Anubis had several rolls as the god of death. He was the Guardian of the Scales, which gave him the power to decide the fate of souls. He would weigh the heart of the deceased against the weight of a feather. The feather symbolized truth. If the scale tipped in favor of the heart, the person would be consumed by a female demon named Ammit. But if the scale tipped in favor of the feather, Anubis would lead the deceased to Osiris so that they could enter heaven.

Anubis also oversaw embalming and mummification. His daughter, Kebechet, would often assist him during the mummification process. Ancient Egyptians would cover the bodies of their dead with herbs ad plants because they believed Anubis would sniff the bodies before mummifying them. Anubis also performed the Opening of the Mouth ceremony, which would allow the deceased to be able to talk and eat in the afterlife.
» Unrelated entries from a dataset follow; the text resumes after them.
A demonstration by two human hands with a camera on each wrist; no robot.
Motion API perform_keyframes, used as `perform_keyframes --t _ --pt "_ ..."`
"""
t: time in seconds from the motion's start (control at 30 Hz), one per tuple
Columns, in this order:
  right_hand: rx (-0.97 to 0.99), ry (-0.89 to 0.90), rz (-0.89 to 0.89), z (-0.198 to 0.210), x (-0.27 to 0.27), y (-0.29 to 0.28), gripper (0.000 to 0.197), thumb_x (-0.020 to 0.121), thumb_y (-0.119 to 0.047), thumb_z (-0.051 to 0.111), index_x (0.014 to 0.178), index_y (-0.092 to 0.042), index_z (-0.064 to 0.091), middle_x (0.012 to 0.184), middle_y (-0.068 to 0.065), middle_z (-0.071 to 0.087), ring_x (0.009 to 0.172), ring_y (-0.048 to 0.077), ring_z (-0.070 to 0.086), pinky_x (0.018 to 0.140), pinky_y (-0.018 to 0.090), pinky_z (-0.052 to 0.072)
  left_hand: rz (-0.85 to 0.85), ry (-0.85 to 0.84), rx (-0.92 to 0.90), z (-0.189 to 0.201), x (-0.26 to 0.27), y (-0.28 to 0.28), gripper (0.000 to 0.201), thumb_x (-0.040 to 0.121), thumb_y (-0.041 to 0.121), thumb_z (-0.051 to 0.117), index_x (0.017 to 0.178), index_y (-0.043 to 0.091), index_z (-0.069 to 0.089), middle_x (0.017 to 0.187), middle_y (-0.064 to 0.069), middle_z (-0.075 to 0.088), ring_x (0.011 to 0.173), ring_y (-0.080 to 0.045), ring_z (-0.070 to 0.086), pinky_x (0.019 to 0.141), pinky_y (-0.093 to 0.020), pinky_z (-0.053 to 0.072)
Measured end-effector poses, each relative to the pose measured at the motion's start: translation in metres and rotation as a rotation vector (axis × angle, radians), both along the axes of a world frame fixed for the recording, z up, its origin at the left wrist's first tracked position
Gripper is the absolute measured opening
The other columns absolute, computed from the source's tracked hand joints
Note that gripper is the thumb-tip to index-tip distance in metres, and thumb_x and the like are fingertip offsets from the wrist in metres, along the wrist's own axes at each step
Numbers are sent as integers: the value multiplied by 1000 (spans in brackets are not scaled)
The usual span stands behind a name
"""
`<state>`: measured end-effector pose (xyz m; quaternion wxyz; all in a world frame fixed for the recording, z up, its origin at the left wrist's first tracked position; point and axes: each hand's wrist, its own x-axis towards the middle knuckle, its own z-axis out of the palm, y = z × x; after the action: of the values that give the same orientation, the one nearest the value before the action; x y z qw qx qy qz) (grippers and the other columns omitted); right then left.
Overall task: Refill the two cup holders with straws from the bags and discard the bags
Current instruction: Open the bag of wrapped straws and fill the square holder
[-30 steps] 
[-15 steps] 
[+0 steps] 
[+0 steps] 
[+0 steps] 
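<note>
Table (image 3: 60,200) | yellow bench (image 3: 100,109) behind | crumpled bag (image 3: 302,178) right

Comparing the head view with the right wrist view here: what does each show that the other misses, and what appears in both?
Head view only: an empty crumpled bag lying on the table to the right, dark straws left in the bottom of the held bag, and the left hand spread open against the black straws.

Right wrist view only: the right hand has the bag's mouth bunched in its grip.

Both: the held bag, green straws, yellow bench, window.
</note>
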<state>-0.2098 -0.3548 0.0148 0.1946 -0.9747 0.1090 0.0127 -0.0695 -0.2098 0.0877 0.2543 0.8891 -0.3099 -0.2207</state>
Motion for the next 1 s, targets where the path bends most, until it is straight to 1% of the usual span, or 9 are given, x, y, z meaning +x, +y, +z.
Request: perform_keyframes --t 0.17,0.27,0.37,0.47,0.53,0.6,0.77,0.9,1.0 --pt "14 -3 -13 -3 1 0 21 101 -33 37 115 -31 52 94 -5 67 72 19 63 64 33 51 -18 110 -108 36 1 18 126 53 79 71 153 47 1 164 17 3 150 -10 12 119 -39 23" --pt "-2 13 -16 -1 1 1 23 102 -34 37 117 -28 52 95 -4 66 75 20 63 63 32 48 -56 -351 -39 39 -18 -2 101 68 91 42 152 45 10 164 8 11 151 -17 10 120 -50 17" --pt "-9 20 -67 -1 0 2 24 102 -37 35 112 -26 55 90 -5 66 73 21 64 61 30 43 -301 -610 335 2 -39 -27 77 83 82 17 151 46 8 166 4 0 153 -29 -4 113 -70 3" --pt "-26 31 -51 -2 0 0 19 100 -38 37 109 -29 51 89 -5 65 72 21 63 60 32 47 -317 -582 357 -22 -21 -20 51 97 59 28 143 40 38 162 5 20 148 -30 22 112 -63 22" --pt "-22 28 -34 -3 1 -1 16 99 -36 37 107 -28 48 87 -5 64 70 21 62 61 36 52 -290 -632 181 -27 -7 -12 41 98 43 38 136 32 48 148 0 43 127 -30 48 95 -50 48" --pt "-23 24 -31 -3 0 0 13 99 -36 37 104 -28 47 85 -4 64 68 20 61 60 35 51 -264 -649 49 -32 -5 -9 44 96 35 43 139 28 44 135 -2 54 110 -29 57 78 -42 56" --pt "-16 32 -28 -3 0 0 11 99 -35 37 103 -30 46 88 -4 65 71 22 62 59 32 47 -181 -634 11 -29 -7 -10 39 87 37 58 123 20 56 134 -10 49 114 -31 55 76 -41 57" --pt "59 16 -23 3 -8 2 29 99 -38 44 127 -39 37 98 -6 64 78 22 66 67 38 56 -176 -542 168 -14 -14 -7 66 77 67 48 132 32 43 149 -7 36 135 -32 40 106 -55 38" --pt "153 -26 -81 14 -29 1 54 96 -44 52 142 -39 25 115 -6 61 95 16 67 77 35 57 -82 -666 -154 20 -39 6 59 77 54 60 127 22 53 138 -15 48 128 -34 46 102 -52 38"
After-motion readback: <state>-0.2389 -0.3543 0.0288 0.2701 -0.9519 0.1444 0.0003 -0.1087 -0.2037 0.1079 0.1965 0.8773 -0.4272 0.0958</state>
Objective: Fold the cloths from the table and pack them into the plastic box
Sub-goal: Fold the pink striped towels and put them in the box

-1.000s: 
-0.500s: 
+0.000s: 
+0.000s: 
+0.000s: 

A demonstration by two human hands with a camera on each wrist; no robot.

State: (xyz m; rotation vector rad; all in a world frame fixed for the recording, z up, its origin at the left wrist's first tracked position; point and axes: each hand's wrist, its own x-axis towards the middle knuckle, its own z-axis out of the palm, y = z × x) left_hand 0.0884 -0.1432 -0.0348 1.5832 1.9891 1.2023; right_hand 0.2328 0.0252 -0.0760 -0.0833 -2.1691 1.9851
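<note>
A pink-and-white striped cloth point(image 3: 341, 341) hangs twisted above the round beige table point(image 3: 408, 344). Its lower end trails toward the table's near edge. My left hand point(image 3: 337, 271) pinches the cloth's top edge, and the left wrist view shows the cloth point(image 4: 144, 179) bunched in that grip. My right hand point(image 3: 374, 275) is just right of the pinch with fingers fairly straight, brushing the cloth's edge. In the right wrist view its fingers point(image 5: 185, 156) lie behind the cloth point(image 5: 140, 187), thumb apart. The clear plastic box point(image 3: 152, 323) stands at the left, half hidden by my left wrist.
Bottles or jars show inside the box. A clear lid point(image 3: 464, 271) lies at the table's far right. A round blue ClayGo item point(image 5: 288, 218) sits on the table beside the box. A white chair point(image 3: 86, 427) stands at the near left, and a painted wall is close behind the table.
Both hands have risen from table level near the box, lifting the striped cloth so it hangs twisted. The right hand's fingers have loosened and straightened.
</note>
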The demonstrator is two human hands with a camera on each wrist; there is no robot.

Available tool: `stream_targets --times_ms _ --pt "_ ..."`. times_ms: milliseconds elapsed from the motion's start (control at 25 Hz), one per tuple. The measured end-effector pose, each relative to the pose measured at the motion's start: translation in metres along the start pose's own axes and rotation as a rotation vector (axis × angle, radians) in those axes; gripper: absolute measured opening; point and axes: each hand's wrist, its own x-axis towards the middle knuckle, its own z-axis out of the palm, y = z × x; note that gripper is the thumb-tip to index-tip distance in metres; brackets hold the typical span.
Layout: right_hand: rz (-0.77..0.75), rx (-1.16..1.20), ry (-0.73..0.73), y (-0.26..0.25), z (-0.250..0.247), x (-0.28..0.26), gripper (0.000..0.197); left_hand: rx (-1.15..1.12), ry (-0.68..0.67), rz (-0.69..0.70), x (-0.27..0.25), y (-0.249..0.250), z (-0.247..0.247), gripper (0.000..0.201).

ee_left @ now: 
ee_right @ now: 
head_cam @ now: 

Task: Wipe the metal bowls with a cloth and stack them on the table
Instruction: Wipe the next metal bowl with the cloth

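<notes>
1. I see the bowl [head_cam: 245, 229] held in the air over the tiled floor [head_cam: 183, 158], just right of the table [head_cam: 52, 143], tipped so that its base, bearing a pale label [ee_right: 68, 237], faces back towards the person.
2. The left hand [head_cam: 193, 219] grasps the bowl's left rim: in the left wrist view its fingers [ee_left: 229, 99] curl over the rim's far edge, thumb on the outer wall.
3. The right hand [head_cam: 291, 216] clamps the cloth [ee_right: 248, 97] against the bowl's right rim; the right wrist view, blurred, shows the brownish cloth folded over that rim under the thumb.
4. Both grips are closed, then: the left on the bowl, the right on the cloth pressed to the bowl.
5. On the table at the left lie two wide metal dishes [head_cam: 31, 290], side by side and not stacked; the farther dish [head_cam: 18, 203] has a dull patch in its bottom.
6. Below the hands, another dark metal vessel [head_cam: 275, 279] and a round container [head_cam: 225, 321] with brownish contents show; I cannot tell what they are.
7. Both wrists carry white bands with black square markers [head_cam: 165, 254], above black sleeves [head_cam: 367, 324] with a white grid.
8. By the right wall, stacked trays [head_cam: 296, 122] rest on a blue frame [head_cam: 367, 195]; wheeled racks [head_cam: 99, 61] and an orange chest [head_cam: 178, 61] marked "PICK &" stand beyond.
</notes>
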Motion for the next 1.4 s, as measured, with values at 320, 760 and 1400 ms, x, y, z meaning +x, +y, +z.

Another role of Anubis can still be seen today. He was responsible for protecting the dead. Many prayers to the god have been found carved into tombs. This would eventually fall under Osiris’ responsibilities but many believed that Anubis still protected the dead after the transition of power.

Family

Anubis was the son of Osiris and Nephthys. His consort was Anput and together they had Kebechet and according to some myths, Ammut.

Appearance

In artistic representations, Anubis is portrayed as half jackal and half man. He is usually holding the divine scepter. Sometimes he is shown as a black jackal or other times as a dog next to Isis. His symbol is usually included in his pictures, a black and white ox-hide covered in blood hanging from a pole. Historians do not know the meaning behind the symbol.

Symbology

There are many symbols associated with Anubis, more than most gods. First, as previously mentioned, the ox-hide hanging from the pole is his main symbol though no one knows what it means. The other main symbol he is associated with is the jackal. Jackals are known to stay near tombs and graves, which is one of the reasons the Egyptians began to make tombs.

Anubis is also associated with embalming equipment as he is credited with inventing the technique.